Le Racing se refait une santé au Stade Pierre-Mauroy

Le Racing 92, après deux semaines marquées par l'épisode de la fusion avortée avec le Stade Français, s'est imposé de justesse samedi (27-24) contre Clermont lors de la 22 journée du Top 14, délocalisée dans le Nord.

Le Racing absorbe Clermont 27-24.
Le Racing absorbe Clermont 27-24. © PHILIPPE HUGUEN / AFP
Grâce à ce succès à Villeneuve-d'Ascq au Stade Pierre-Mauroy devant près de 32.000 spectateurs, le champion de France en titre met fin à une mauvaise passe après deux défaites de rang (10-19 à Grenoble et 15-38 contre La Rochelle) et un projet de fusion avec le club parisien qui a mis le rugby français en ébullition et créé des remous dans ses propres rangs.

Si le Racing demeure encore à distance de la 6e place, la dernière qualificative, ce succès lui permet "de rester en vie", dixit l'entraîneur Laurent Labit, alors que reste en suspens le sort de son match prévu à Montpellier samedi dernier et reporté par la Ligue avant que la Fédération n'annule cette décision. "On parle des valeurs du rugby, on verra l'état d'esprit et la solidarité des autres clubs et s'ils veulent se qualifier par la petite ou la grande porte", a expliqué l'entraîneur Laurent Labit, faisant allusion à la possibilité de Montpellier d'empocher cinq points et le Racing d'en perdre deux.

L'ASM aurait cependant peut-être pu obtenir davantage lors d'une fin de match complètement folle qui a montré la fébrilité actuelle des Ciel et Blanc.
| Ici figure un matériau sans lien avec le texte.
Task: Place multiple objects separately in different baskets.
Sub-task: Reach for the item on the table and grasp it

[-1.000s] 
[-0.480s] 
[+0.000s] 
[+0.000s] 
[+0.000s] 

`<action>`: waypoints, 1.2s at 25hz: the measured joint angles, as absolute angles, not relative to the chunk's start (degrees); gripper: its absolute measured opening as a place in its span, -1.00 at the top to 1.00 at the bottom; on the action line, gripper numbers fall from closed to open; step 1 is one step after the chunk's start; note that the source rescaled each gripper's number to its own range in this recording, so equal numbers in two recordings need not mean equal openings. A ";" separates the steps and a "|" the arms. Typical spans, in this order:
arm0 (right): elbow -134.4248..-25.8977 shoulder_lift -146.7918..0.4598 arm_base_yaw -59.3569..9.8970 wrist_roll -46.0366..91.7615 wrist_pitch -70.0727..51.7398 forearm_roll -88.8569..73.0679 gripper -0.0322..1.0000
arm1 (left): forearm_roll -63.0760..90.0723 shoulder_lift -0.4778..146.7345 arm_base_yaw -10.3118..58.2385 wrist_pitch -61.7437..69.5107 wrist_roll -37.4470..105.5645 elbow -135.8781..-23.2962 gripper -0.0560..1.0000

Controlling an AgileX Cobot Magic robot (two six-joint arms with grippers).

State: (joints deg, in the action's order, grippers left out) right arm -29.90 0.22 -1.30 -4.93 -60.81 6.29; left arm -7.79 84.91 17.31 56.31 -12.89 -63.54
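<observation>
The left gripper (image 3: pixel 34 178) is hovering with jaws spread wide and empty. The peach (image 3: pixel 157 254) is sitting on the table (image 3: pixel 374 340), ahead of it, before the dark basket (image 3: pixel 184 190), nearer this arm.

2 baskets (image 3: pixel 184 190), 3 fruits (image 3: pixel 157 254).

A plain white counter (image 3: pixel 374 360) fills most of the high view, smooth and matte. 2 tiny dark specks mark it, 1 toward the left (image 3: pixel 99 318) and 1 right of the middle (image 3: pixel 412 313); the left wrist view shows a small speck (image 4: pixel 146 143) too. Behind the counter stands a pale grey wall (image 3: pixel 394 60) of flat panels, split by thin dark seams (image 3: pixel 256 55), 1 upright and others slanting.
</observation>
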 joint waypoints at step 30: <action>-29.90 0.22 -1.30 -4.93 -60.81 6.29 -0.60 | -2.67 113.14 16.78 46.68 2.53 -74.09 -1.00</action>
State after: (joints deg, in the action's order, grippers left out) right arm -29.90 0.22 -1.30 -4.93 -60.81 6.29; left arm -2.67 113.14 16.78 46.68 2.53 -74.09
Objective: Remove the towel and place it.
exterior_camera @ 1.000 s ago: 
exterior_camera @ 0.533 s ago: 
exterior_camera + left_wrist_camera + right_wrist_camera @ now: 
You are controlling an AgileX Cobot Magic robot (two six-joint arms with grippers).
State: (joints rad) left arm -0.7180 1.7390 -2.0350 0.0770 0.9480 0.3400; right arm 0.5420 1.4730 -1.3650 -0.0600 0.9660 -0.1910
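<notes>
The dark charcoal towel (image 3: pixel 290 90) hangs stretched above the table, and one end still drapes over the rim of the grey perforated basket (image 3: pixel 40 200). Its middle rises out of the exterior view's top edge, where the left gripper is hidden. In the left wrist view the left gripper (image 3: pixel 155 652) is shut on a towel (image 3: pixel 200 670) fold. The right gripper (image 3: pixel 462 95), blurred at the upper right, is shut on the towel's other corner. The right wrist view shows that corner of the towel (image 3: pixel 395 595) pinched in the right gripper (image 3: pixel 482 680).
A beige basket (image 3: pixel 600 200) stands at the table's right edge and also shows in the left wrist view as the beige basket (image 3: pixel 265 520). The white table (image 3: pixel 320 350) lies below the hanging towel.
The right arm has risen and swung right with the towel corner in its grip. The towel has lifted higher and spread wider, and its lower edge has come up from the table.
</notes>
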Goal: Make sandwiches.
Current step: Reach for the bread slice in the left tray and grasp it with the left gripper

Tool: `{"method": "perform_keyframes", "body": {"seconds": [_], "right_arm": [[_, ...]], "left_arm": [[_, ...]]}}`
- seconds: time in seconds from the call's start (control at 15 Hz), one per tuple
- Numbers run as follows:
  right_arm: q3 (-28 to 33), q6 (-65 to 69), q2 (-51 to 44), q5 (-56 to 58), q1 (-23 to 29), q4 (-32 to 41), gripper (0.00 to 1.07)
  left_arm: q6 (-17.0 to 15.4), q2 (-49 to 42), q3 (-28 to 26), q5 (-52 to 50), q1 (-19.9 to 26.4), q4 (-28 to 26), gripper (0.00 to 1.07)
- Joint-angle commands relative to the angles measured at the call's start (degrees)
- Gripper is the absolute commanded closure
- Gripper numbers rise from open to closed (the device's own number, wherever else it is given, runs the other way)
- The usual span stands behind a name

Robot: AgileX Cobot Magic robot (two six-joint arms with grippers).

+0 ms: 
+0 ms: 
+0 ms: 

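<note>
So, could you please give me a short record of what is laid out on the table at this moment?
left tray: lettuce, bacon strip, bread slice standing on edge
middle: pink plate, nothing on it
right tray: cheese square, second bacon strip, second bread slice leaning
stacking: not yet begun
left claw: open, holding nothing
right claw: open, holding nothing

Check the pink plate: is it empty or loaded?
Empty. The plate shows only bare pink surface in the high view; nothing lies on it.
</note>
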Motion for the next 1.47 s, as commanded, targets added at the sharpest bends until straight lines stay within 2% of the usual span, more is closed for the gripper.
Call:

Ceux-ci menaient ainsi 27 à 10 à la 61e minute après un essai de Juan Imhoff, avant de dilapider cet avantage. "Quand on a vu Clermont enclencher, on sait ce que peut faire cette équipe, on n'était pas sereins dans les dernières minutes", a dit M. Labit, reconnaissant que sa formation avait eu physiquement du mal à finir le match.

Car après un carton jaune adressé à Maxime Machenaud (69e) synonyme d'égalité numérique (carton rouge à Stephen Brett pour deux jaunes, 60e), la mêlée clermontoise enfonçait d'abord le paquet d'avants du Racing pour un essai de pénalité (27-17, 70e). Puis un essai d'Alivereti Raka (75) accentuait la pression sur les Franciliens, qui peuvent remercier Rémy Grosso de ne pas avoir servi Nick Abendanon, pourtant en bonne position, sur la balle de match (79e). "Si on tient le ballon, ils ne sont pas bien, on est gourmand, on veut faire des passes alors qu'il n'y a pas besoin d'en faire", a pesté l'entraîneur clermontois Franck Azéma après le match.

Mieux que l'an dernier au même endroit

Soit un dénouement inverse de celui de l'an dernier où, lors du match délocalisé du Racing dans la métropole lilloise, Toulon l'avait emporté à la sirène au bout du suspense, déjà. Il était cependant difficile d'envisager cette fin de rencontre haletante à la mi-temps, atteinte par le champion de France en titre sur le score de 20 à 0 après un essai précoce du Fidjien Leone Nakarawa (1) puis un deuxième de Chris Masoe (29).

Le résultat d'une domination outrageuse dans le sillage du virevoltant Casey Laulala, alors que les Clermontois étaient cantonnés à défendre, commettant des fautes répétées (carton jaune à Stanley, 19e). Ceux-ci refaisaient surface après le repos par un essai en force de Paul Jedrasiak
(47e), avant ces dernières minutes à suspense. Ils ont eu chaud, mais l'essentiel est là.